When using the free DocSearch crawler, the indexName will always be the name of the configuration file. If you're running DocSearch yourself, you can use any name you'd like.

{
"index_name": "example"
}

When the DocSearch scraper runs, it builds a temporary index. Once scraping is complete, it moves that index to the name specified by index_name (replacing the existing index).

By default, the name of the temporary index is the value of index_name + _tmp.

To use a different name, set the INDEX_NAME_TMP environment variable to a different value. This variable can be set in the .env file alongside APPLICATION_ID and API_KEY.

start_urls#

This array contains the list of URLs that will be used to start crawling your website. The crawler will recursively follow any links (<a> tags) from those pages. It will not follow links that are on another domain and never follow links matching stop_urls.

{
"start_urls": ["https://www.example.com/docs"]
}

selectors_key, tailor your selectors#

You can define finer sets of selectors depending on the URL. You need to use the parameter selectors_key from your start_urls.

{
"start_urls": [
{
"url": "http://www.example.com/docs/faq/",
"selectors_key": "faq"
},
{
"url": "http://www.example.com/docs/"
}
],
[],
"selectors": {
"default": {
"lvl0": ".docs h1",
"lvl1": ".docs h2",
"lvl2": ".docs h3",
"lvl3": ".docs h4",
"lvl4": ".docs h5",
"text": ".docs p, .docs li"
},
"faq": {
"lvl0": ".faq h1",
"lvl1": ".faq h2",
"lvl2": ".faq h3",
"lvl3": ".faq h4",
"lvl4": ".faq h5",
"text": ".faq p, .faq li"
}
}
}

To find the right subset to use based on the URL, the scraper iterates over these start_urls items. Only the first one to match is applied.

Considering the URL http://www.example.com/en/api/ with the configuration:

{
"start_urls": [
{
"url": "http://www.example.com/doc/",
"selectors_key": "doc"
},
{
"url": "http://www.example.com/doc/faq/",
"selectors_key": "faq"
},
[],
]
}

Only the set of selectors related to doc will be applied to the URL. The correct configuration should be built the other way around (as primarily described).

If one start_urls item has no selectors_key defined, the default set will be used. Do not forget to set this fallback set of selectors.

Using regular expressions#

The start_urls and stop_urls options also enable you to use regular expressions to express more complex patterns. This object must at least contain a url key targeting a reachable page.

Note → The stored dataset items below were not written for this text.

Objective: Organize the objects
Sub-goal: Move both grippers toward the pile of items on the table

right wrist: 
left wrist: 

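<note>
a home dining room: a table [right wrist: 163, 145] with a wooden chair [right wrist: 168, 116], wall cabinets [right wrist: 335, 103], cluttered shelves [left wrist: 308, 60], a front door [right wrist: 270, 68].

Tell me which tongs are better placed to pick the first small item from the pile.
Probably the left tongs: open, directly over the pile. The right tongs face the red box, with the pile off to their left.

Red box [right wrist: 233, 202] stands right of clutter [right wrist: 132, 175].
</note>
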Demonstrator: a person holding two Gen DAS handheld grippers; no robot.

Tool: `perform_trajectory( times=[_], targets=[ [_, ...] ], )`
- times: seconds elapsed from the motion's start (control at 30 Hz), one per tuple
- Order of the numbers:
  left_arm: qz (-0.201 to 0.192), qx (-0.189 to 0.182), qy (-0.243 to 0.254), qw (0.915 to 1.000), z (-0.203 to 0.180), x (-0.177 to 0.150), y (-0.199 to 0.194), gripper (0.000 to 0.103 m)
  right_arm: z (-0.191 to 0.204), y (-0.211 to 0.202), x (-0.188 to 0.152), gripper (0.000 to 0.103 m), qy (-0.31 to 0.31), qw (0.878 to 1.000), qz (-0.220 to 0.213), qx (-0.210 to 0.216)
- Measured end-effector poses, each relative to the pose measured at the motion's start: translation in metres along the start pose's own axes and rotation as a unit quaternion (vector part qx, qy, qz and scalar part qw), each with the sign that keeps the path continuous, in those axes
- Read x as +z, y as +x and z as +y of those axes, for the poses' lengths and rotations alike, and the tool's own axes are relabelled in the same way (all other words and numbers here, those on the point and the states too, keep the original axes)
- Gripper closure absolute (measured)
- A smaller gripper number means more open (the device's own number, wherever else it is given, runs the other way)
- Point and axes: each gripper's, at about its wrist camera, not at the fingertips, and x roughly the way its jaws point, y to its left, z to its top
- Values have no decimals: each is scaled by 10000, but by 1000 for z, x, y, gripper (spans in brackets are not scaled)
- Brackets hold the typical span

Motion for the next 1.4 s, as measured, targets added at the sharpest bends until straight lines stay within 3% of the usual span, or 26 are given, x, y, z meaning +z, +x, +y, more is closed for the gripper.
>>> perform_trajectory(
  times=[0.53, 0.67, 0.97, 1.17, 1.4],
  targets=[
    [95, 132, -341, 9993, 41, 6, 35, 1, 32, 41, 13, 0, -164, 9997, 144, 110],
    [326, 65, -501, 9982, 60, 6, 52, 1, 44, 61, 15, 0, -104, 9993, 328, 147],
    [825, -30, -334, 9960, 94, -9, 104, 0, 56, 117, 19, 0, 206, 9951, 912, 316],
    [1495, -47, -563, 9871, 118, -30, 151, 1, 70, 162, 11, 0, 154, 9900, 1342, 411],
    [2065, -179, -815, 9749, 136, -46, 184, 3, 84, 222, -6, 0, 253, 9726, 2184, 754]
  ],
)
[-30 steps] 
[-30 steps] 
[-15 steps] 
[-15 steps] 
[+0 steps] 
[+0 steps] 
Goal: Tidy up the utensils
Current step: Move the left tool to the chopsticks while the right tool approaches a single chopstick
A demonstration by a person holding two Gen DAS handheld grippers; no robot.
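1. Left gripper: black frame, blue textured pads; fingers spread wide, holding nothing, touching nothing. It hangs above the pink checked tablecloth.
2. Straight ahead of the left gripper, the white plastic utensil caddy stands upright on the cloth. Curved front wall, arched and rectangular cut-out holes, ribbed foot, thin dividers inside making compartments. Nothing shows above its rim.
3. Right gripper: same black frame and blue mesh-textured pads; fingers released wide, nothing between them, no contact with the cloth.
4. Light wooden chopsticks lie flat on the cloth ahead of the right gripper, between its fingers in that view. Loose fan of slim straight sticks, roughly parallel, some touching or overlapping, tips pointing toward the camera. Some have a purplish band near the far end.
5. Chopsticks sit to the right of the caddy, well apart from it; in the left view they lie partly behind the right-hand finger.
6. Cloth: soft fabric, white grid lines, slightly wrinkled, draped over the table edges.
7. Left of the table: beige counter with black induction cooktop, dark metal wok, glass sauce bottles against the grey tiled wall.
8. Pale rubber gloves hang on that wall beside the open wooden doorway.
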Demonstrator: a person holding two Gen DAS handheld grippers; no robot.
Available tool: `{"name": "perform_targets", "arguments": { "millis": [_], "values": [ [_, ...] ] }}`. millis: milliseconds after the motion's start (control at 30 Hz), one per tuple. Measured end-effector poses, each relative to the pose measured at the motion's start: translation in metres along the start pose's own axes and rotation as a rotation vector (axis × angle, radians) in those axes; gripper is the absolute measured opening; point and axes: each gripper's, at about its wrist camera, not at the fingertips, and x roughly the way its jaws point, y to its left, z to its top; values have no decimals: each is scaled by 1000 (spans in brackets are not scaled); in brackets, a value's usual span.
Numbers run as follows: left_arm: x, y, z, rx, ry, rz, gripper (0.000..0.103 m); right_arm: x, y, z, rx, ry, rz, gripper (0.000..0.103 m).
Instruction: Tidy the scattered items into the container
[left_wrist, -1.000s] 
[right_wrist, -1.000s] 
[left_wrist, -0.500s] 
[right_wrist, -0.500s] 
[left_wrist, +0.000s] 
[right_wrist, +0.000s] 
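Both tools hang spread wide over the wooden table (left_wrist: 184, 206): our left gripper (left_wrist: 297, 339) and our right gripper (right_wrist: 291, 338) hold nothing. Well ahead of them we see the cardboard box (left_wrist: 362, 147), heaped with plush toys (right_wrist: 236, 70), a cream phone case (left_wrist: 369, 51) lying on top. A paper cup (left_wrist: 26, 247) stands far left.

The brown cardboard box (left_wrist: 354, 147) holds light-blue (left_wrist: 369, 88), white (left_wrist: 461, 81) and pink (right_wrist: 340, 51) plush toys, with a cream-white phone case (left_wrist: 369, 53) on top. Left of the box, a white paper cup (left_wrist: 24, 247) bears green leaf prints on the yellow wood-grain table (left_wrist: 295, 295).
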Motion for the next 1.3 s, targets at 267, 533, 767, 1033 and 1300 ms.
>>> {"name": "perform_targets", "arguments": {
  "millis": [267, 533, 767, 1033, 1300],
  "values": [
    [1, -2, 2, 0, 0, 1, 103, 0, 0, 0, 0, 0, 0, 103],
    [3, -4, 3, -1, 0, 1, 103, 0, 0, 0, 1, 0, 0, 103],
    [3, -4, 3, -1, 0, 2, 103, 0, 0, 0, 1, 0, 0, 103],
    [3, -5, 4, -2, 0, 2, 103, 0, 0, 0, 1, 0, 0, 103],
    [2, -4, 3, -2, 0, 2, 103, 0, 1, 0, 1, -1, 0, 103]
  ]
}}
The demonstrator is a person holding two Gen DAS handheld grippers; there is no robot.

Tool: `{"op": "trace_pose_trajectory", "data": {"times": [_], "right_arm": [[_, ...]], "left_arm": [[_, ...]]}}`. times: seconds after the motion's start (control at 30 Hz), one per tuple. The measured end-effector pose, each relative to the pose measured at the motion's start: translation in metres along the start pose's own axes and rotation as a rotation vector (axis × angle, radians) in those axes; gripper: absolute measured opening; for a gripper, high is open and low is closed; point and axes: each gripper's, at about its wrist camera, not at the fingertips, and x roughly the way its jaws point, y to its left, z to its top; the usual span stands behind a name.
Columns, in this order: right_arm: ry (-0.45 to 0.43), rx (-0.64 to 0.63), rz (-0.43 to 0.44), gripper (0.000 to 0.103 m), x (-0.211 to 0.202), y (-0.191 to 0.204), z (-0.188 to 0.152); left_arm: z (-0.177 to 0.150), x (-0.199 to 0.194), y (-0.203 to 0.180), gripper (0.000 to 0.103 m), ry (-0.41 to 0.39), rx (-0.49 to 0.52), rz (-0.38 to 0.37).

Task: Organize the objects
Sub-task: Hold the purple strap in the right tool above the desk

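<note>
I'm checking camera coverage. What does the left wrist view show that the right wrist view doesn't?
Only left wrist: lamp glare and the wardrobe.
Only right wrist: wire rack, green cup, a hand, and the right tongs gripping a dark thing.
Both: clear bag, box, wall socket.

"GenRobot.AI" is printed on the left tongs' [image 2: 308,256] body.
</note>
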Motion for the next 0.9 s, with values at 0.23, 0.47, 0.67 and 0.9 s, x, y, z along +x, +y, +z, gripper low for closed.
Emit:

You can also define a variables key that will be injected into your specific URL pattern. The following example makes this variable feature clearer:

{
"start_urls": [
{
"url": "http://www.example.com/docs/(?P<lang>.*?)/(?P<version>.*?)/",
"variables": {
"lang": ["en", "fr"],
"version": ["latest", "3.3", "3.2"]
}
}
]
}

The beneficial side effect of using this syntax is that every record extracted from pages matching http://www.example.com/docs/en/latest will have attributes lang: en and version: latest. It enables you to filter on these facetFilters.

The following example shows how the UI filters results matching a specific language and version.

docsearch({
[],
algoliaOptions: {
'facetFilters': ["lang:en", "version:latest"]
},
[],
});

Using custom tags#

You can also apply custom tags to some pages without the need to use regular expressions. In that case, add the list of tags to the tags key. Note that those tags will be automatically added as facets in Algolia, allowing you to filter based on their values as well.

{
"start_urls": [
{
"url": "http://www.example.com/docs/concepts/",
"tags": ["concepts", "terminology"]
}
]
}

From the JS snippet:

docsearch({
[],
algoliaOptions: {
'facetFilters': ["tags:concepts"]
},
});

Using Page Rank#

To give more weight to some pages. This parameter helps to boost records built from the page. Pages with highest page_rank will be returned before pages with a lower page_rank. Note that you can pass any numeric value, including negative values.

{
"start_urls": [
{
"url": "http://www.example.com/docs/concepts/",
"page_rank": 5
},
{
"url": "http://www.example.com/docs/contributors/",
"page_rank": 1
}
]
}

In this example, records built from the Concepts page will be ranked higher than results extracted from the Contributors page.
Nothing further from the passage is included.